• Assigned task:
Word for word, transcribe the data below from the line with "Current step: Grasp" to the line with "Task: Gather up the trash", keeping both of those lines.
■ ■ ■ ■
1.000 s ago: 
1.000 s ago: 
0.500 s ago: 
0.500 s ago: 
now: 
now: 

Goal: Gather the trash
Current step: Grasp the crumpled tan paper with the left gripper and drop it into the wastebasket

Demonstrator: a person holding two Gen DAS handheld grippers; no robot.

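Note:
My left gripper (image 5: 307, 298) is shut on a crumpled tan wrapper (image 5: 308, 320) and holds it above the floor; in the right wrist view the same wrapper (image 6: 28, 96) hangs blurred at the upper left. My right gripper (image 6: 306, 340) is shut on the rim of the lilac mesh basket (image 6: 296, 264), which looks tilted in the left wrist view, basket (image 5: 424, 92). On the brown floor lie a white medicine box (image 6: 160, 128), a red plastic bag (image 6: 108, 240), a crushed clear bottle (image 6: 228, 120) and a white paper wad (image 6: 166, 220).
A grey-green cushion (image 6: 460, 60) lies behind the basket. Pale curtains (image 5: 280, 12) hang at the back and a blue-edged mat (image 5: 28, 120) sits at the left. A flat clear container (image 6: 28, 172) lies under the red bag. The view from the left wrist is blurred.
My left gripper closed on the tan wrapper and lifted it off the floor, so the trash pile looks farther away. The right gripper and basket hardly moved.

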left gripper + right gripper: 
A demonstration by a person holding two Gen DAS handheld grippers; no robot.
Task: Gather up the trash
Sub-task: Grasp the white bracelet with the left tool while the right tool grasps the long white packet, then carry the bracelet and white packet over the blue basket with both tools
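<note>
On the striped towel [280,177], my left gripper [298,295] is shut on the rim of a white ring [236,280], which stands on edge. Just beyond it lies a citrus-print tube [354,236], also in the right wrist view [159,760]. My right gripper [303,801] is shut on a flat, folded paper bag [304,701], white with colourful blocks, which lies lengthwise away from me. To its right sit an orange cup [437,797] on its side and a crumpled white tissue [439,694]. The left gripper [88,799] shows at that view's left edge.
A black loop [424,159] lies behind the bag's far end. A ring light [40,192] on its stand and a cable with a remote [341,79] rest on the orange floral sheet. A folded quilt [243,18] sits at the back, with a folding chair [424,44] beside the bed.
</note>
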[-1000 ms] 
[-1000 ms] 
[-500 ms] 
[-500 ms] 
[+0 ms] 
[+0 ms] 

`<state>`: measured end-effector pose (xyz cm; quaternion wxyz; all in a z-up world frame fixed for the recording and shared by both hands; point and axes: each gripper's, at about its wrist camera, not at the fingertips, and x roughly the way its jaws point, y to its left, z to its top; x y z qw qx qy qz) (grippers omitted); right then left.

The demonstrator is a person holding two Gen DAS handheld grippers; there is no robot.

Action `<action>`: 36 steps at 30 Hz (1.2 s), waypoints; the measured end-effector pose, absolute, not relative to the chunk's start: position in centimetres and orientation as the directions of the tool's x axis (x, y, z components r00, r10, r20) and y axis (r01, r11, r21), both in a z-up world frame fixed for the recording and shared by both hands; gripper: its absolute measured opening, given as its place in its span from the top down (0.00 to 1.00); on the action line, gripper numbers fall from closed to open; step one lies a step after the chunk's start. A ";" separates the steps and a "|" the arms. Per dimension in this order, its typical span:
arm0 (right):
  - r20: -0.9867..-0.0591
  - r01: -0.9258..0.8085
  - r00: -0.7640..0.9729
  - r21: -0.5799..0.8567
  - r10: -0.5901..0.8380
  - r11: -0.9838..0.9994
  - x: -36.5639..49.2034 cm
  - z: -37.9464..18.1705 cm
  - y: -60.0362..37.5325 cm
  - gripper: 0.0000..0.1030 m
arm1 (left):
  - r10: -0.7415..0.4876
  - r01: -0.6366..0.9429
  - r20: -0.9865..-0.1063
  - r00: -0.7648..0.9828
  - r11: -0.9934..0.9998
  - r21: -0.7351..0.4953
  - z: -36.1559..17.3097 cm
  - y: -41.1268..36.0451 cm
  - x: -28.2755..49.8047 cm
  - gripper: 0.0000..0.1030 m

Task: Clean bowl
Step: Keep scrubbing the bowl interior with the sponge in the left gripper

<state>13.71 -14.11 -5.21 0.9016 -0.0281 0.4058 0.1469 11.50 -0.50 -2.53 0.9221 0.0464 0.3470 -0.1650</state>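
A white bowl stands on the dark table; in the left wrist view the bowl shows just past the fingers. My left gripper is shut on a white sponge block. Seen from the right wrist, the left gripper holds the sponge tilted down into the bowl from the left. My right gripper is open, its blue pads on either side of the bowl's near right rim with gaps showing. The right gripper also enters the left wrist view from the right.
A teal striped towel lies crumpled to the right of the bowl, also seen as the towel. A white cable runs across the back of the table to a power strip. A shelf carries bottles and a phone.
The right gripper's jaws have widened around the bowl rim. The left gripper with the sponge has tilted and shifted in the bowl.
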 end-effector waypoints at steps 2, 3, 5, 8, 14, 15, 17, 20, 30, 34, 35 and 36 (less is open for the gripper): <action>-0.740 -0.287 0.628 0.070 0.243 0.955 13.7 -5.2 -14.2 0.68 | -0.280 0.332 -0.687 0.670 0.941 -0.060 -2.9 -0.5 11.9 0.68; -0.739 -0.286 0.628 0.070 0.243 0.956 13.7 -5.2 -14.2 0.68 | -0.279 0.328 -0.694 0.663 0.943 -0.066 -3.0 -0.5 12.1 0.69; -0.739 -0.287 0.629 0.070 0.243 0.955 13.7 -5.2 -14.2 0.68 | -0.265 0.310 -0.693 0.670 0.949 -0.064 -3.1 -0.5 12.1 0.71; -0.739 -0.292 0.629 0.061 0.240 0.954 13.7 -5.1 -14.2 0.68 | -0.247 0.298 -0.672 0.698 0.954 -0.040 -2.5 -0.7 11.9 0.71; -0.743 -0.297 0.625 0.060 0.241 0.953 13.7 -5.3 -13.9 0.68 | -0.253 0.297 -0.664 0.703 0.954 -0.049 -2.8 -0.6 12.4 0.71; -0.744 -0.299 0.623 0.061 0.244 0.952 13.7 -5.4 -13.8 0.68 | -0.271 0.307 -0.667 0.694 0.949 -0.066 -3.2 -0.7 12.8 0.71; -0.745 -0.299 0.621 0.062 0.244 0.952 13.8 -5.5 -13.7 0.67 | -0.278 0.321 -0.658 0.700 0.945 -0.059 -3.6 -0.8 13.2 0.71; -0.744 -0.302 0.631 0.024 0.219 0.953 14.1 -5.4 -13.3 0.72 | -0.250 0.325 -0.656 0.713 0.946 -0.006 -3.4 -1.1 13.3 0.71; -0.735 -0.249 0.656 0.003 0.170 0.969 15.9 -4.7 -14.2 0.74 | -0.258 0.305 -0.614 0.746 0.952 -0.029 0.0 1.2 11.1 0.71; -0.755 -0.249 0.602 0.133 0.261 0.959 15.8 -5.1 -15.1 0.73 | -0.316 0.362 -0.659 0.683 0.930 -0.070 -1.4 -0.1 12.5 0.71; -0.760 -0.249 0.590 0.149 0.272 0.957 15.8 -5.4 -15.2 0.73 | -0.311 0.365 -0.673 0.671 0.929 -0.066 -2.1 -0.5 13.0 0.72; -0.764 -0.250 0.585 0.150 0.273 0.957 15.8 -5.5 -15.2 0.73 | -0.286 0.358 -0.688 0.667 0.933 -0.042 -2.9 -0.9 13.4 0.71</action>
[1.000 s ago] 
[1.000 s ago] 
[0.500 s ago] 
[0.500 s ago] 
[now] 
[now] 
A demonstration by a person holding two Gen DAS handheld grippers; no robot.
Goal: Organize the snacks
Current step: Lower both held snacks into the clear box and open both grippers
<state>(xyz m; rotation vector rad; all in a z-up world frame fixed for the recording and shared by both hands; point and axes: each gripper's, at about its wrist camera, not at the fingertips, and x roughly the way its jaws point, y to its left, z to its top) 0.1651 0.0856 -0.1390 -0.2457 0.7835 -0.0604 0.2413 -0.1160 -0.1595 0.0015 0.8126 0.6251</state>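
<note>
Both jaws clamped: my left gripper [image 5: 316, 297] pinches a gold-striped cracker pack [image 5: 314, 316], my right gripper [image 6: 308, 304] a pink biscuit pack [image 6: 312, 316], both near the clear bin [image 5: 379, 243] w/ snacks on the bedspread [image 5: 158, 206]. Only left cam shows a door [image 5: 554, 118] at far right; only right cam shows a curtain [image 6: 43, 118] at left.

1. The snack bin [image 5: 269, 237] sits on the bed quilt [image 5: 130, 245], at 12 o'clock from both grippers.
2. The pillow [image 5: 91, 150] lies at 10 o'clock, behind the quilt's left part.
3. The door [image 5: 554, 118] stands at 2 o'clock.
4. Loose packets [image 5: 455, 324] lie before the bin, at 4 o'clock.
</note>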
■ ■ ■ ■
• Reply:
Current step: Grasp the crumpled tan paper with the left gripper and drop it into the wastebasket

Demonstrator: a person holding two Gen DAS handheld grippers; no robot.

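Note:
My left gripper (image 5: 307, 298) is shut on a crumpled tan wrapper (image 5: 308, 320) and holds it above the floor; in the right wrist view the same wrapper (image 6: 28, 96) hangs blurred at the upper left. My right gripper (image 6: 306, 340) is shut on the rim of the lilac mesh basket (image 6: 296, 264), which looks tilted in the left wrist view, basket (image 5: 424, 92). On the brown floor lie a white medicine box (image 6: 160, 128), a red plastic bag (image 6: 108, 240), a crushed clear bottle (image 6: 228, 120) and a white paper wad (image 6: 166, 220).
A grey-green cushion (image 6: 460, 60) lies behind the basket. Pale curtains (image 5: 280, 12) hang at the back and a blue-edged mat (image 5: 28, 120) sits at the left. A flat clear container (image 6: 28, 172) lies under the red bag. The view from the left wrist is blurred.
My left gripper closed on the tan wrapper and lifted it off the floor, so the trash pile looks farther away. The right gripper and basket hardly moved.
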
left gripper + right gripper: 
A demonstration by a person holding two Gen DAS handheld grippers; no robot.
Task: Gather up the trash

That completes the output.